Matrix capsules with EM routing *Anonymous ;)*, *Submitted to ICLR’18*

(Where we know anonymous to be some combination of Hinton et al.).

This is the second of two papers on Hinton’s capsule theory that has been causing recent excitement. We looked at ‘Dynamic routing between capsules’ yesterday, which provides some essential background so if you’ve not read it yet I suggest you start there.

Building on the work of Sabour et al., we have proposed a new capsule network architecture in which each capsule has a logistic unit to represent the presence of an entity and a 4×4 pose matrix to represent the relationship between that entity and the viewer. We also introduced a new iterative routing procedure between capsule layers, making use of the EM algorithm, which allows the output of each lower-level capsule to be routed to a capsule in the layer above so that each higher-level capsule receives a cluster of similar pose votes, if such a cluster exists.

This revised CapsNet architecture (let’s call it CapsNetEM) does very well on the smallNORB dataset, which contains gray-level stereo images of 5 classes of toy: airplanes, cars, trucks, humans, and animals.
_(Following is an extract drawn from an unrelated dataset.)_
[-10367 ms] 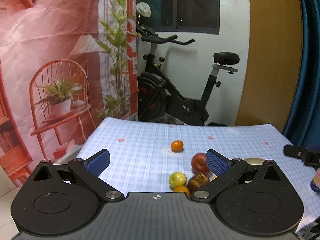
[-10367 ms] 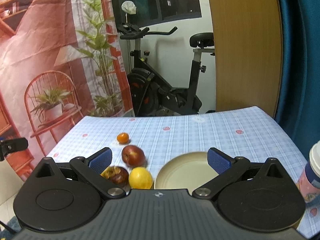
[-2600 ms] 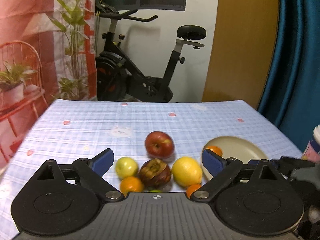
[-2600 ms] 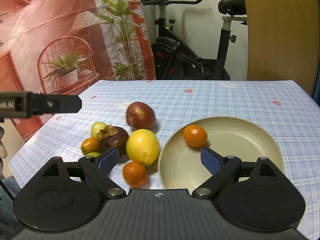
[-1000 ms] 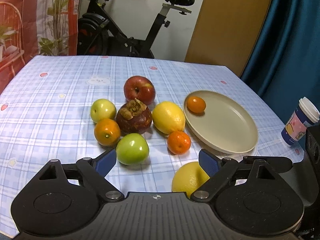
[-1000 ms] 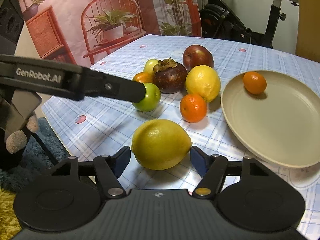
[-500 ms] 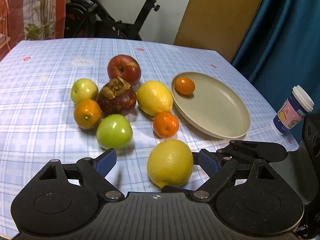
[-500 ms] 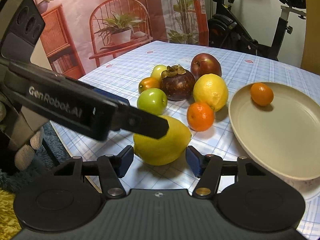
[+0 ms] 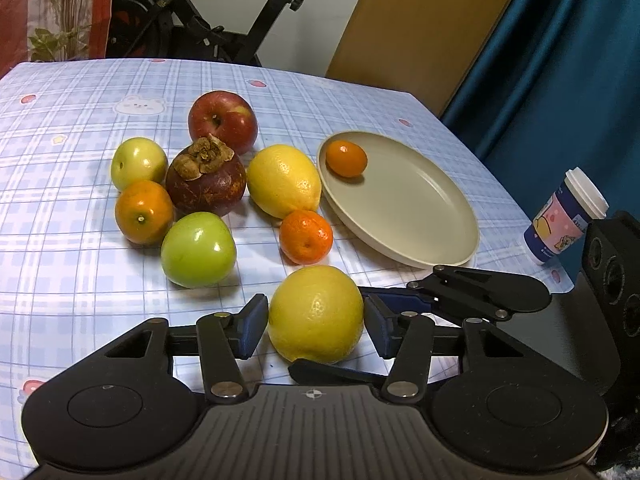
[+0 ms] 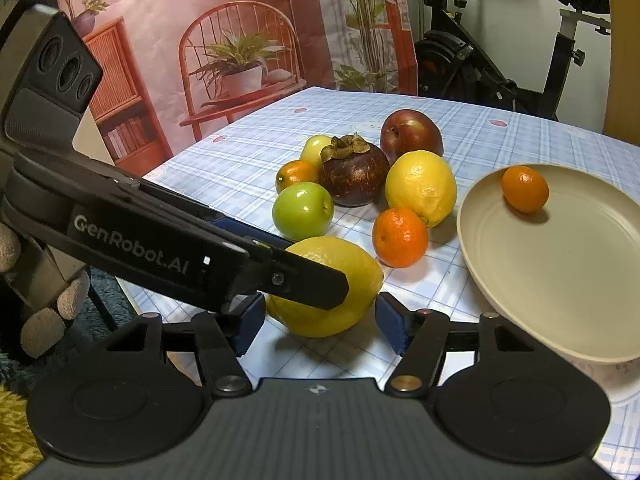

Every individual toy is pictured at 18 different azimuths, 9 elevations, and 6 lighting conditions.

By ‘very well’ I mean state-of-the-art performance on this dataset, achieving a 1.4% test error rate (the CapsNet architecture we looked at yesterday achieves 2.7%). The best prior reported result on smallNORB is 2.56%. A smaller CapsNetEM network with 9 times fewer parameters than the previous state-of-the-art also achieves 2.2% error rate.

A second very interesting property of CapsNetEM demonstrated in this paper is increased robustness to some forms of adversarial attack. For both general and targeted adversarial attacks using an incremental adjustment strategy (white box) such as that described in ‘Explaining and harnessing adversarial examples,’ CapsNetEM is significantly less vulnerable than a baseline CNN.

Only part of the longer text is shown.